In simple terms:
Inbound marketing is about promoting your business or organisation to potential customers or users instead of going out and trying to get their attention through methods such as cold calling (outbound marketing).
Inbound marketing involves channels such as blogs, podcasts, video, eBooks, newsletters, SEO, social media marketing, whitepapers, physical labels and other forms of content marketing.
Why is inbound marketing important?
Inbound marketers “earn their way” as opposed to outbound marketers who have to “buy, beg, or bug their way in.”
Thus, inbound marketing is a very effective form of marketing because it saves cost and time by cutting out the fluff that’s common with outbound marketing.
Stages of Inbound Marketing
1. Attract
You can attract 1 million people to your company’s site in one day, but what if 999,999 of these visitors aren’t interested in the service you have to offer?
That’d suck!
So we can agree that we need targeted traffic (AKA the right traffic). These people are likely to become happy customers.
How do you attract the right visitors to your website through inbound marketing?
Before we cover that we have to talk about buyer personas.
Buyer persona:
This tells you everything you need to know about your customers.
These include their:
- Goals
- Challenges
- Common objections
- Age
- Demographic
And other related information.
Businesses are built around buyer personas.
Tools to attract the right people to your site
Blogging
It is often said inbound marketing starts with blogging. In order to attract the right visitors, you have to create content that speaks to them or answers their questions.
SEO
Search Engine Optimisation (SEO) has to do with promoting your content to be found easily by potential customers or users in search results.

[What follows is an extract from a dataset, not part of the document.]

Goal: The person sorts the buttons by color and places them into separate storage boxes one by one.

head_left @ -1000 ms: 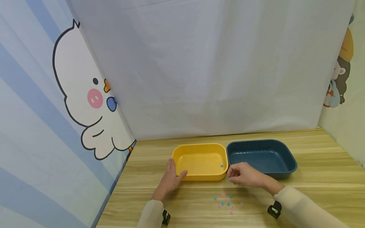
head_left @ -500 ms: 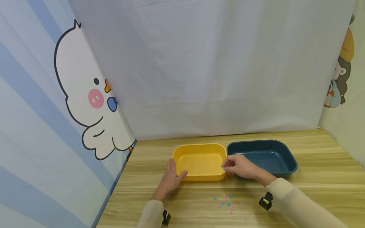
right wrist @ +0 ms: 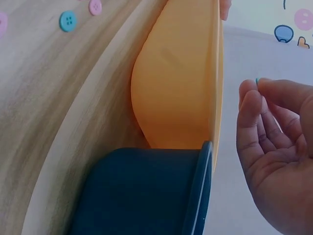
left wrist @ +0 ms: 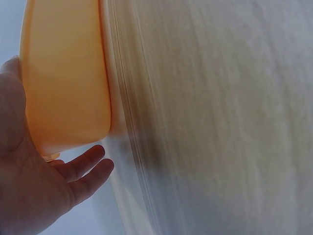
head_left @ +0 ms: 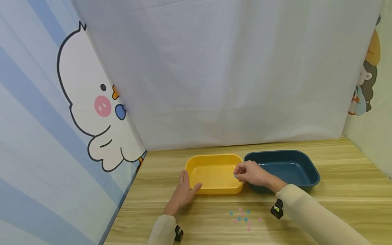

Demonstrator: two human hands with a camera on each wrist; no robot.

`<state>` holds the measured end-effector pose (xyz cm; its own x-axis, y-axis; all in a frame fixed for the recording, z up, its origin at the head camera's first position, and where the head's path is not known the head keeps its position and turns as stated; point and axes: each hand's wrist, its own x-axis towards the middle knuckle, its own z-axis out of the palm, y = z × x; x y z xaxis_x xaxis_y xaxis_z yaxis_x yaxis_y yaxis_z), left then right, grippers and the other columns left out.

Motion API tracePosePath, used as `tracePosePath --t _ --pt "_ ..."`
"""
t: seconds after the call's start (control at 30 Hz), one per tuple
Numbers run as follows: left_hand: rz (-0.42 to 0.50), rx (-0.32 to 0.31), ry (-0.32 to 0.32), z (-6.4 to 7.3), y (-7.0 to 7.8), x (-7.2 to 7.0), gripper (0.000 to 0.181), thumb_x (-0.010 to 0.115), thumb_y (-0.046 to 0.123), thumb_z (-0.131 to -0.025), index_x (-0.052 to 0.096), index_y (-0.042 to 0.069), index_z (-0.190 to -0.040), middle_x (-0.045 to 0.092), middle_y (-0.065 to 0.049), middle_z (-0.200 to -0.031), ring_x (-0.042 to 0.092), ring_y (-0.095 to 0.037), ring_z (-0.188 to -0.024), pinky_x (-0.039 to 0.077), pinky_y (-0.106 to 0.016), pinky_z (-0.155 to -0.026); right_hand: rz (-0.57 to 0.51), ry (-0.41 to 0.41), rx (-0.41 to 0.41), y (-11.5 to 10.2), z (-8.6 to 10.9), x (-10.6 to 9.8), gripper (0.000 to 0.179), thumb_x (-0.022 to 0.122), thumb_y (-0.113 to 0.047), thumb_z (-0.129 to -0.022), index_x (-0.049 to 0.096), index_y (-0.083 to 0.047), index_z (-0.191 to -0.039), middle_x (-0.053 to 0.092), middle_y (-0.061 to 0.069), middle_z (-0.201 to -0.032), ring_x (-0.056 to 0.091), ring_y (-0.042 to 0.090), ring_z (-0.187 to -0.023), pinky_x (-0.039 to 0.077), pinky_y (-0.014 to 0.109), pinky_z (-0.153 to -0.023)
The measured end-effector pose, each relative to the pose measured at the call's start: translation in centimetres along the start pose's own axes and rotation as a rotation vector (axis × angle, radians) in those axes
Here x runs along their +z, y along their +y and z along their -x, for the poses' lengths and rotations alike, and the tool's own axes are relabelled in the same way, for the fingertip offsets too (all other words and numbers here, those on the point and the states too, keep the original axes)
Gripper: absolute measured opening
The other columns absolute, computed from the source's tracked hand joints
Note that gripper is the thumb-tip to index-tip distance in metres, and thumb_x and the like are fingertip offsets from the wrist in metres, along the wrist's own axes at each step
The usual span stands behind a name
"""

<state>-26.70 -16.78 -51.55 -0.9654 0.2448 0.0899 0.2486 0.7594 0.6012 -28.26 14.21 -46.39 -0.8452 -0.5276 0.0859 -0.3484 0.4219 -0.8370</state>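
Observation:
My left hand (head_left: 182,194) holds the near-left corner of the yellow plastic bin (head_left: 214,191), thumb over the front rim and fingers along the left side. In the left wrist view, two fingers (left wrist: 87,174) extend loosely beside the bin's end wall. My right hand (head_left: 251,173) is raised over the bin's right end, pinching a small blue button (head_left: 235,176) between thumb and fingertips. Only a thin edge of that button (right wrist: 257,81) shows in the right wrist view. Several pink and blue buttons (head_left: 246,219) lie scattered on the table in front of the bins.
A dark blue bin (head_left: 315,182) stands right against the yellow one, partly behind my right forearm. The wood-grain table (head_left: 208,221) ends at a white cloth (head_left: 232,85) behind. Printed cartoon panels (head_left: 82,112) border the left and right sides.
My right hand has moved up and left with the pinched blue button, from in front of the gap between the bins to over the yellow bin's right end. The left hand stays put.

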Motion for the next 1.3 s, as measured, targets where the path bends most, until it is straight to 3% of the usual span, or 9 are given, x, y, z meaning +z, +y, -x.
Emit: tracePosePath --t 0.17,0.5,0.67,0.8,1.03,1.3 --pt "-0.014 -0.003 -0.006 0.0 0.1 -0.1 0.095 0.045 0.055 -0.095 0.003 -0.016 -0.144 0.005 -0.036 -0.148 0.029 -0.051 -0.129 0.028 -0.055 -0.103 -0.007 0.003 0.034 0.1 -0.6 0.1 0.009 0.061 -0.008 -0.091 0.064 0.0 -0.095 0.063 0.014 -0.084 0.06 0.029 -0.073 0.051 0.049 -0.067" --pt "-0.04 -0.042 -0.023 -0.4 -0.2 0.1 0.09 0.049 0.047 -0.096 0.004 -0.013 -0.145 0.005 -0.033 -0.15 0.031 -0.046 -0.13 0.03 -0.052 -0.104 0.03 0.006 0.057 0.4 -1.5 0.0 0.009 0.06 -0.005 -0.091 0.064 0.002 -0.095 0.063 0.014 -0.083 0.06 0.024 -0.072 0.052 0.035 -0.062" --pt "-0.035 -0.057 -0.026 -0.4 -0.1 0.1 0.09 0.049 0.047 -0.096 0.003 -0.012 -0.146 0.003 -0.031 -0.151 0.029 -0.045 -0.132 0.028 -0.051 -0.105 0.032 0.022 0.081 0.8 -1.9 0.0 0.009 0.059 -0.004 -0.092 0.064 0.004 -0.095 0.062 0.009 -0.078 0.06 0.027 -0.069 0.051 0.036 -0.06" --pt "-0.031 -0.058 -0.027 -0.4 -0.2 0.1 0.09 0.049 0.047 -0.096 0.003 -0.012 -0.146 0.003 -0.031 -0.151 0.028 -0.045 -0.132 0.028 -0.051 -0.105 0.034 0.036 0.1 0.9 -2.3 -0.1 0.011 0.059 -0.004 -0.092 0.065 0.004 -0.097 0.064 0.014 -0.082 0.061 0.031 -0.072 0.051 0.037 -0.063" --pt "-0.034 -0.067 -0.037 -0.5 -0.3 0.3 0.091 0.048 0.049 -0.096 0.001 -0.01 -0.147 0.001 -0.029 -0.152 0.032 -0.044 -0.131 0.03 -0.05 -0.104 0.039 0.05 0.122 1.1 -2.8 0.0 0.009 0.059 -0.003 -0.092 0.065 0.002 -0.095 0.065 0.017 -0.087 0.061 0.023 -0.072 0.053 0.039 -0.067" --pt "-0.027 -0.059 -0.037 -0.5 -0.4 0.2 0.09 0.048 0.048 -0.096 0.001 -0.011 -0.146 0.001 -0.031 -0.152 0.03 -0.045 -0.131 0.029 -0.051 -0.104 0.043 0.054 0.154 1.1 -3.2 0.1 0.009 0.059 -0.002 -0.092 0.065 0.002 -0.095 0.064 0.016 -0.086 0.062 0.027 -0.073 0.053 0.038 -0.066"
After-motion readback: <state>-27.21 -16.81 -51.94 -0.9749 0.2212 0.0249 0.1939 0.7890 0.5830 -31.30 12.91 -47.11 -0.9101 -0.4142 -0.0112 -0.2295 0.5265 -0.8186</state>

You can blog as much as you want but without SEO, your content may never be found.
Pages
Your pages are like your storefront, so it’s good to make them awesome.
For example:
On Epic Digits, I have an about page which pretty much says a lot about the inbound marketing services I offer.
Social publishing
There are over 3 billion internet users and over 2 billion of them have active social media profiles. So social media shouldn’t be a neglected area in your marketing strategy otherwise you’d be missing out on a lot.
2. Convert:
This has to do with converting your visitors to leads. It can involve collecting some information about them such as their email address and phone number.
To collect their contact information and get them more likely to spend their money on your service or product, it’s best to give them something beforehand. This could be offering them a free service or material (such as an information they’d find valuable).
Tools for converting visitors
Forms
Visitors need to fill out forms and submit their information in other to become leads. Your form should be optimised to convert.
Calls-to-Action
This could be in the form of a link, button, picture, that encourage your visitors to take action. Examples include:
- Click here
- Download now
- Signup now
Make sure you have enough call-to-actions in your content and make them enticing for your visitors.
A landing page should be the page that opens after a visitor clicks on a call-to-action. It is where the prospect submits their information.
Contacts database
This is a centralised location where you keep track of the leads you’re converting.
3. Close:
This is where you convert your leads to customers.
Tools for closing
What do you do when your visitor clicks on your call-to-action, fills the form on your landing page and maybe isn’t ready to become your customer? A series of useful emails that’s relevant to the customer can build trust and help your lead become more ready to be a customer.
Customer Relationship Management (CRM)
This allows businesses to manage and analyse customer interactions and data throughout the customer lifecycle, with the goal of improving the relationship with the customer and increasing sales growth.
Closed-Loop Reporting:
This allows marketers to make decisions on actions that drive the greatest ROI for the business. It means “closing the loop” between the data the marketing team is collecting and the data the sales team is collecting, generally seen in a CRM.
Marketing automation
This involves automating marketing actions (emails, social media, etc) with the use of a software.
4. Delight
This involves providing awesome content to your users, whether they be visitors, leads, or existing customers. The aim here is to turn your customers into happy promoters.
Tools to delight customers
Surveys
This is one of the best ways to figure out what users want.
Thank you note
Thank you notes haven’t lost their impact.
Technology has made handwritten a not lost art, hence writing your customers a handwritten note has a larger impact that it would have decades ago.
Take a look at this:
Note: Original tweet here.
Conclusion:
There’s a tremendous potential across all stages of the inbound process and it’s important to implement every stage carefully.